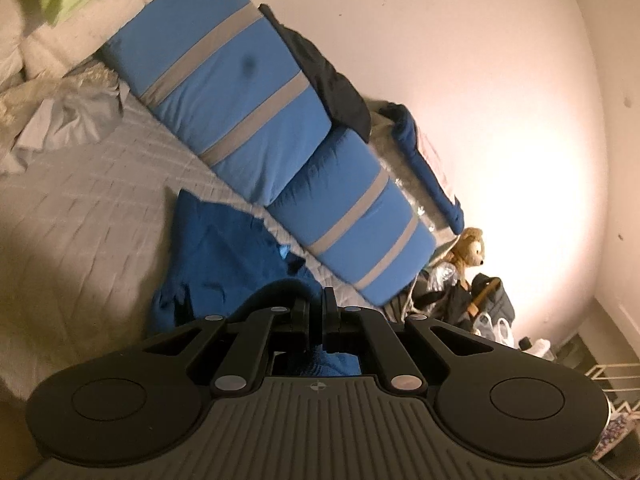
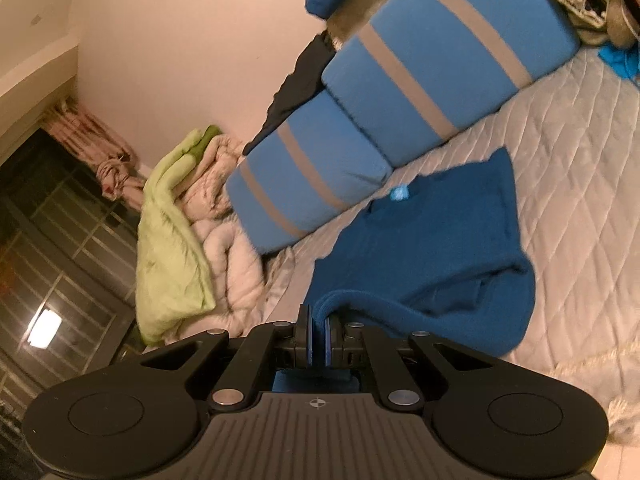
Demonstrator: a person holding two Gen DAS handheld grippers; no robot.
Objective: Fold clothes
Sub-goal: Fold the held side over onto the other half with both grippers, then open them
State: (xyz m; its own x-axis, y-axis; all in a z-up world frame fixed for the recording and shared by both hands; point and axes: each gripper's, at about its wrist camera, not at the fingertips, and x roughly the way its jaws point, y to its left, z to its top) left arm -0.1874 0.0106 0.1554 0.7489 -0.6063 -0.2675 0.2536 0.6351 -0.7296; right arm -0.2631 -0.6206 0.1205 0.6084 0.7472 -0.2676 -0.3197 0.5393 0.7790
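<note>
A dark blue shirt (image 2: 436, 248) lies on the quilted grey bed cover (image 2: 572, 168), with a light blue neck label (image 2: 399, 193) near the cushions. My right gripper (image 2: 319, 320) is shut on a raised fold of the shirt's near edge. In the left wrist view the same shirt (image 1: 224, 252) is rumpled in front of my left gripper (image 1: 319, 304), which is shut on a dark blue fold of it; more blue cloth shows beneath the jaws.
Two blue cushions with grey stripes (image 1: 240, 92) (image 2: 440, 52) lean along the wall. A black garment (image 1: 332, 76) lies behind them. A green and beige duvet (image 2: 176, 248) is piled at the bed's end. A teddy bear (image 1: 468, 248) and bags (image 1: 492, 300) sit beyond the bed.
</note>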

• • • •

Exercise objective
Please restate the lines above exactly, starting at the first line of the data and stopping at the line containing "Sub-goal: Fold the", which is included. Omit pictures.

Solution for this problem
Demonstrator: a person holding two Gen DAS handheld grippers; no robot.
Objective: Fold clothes
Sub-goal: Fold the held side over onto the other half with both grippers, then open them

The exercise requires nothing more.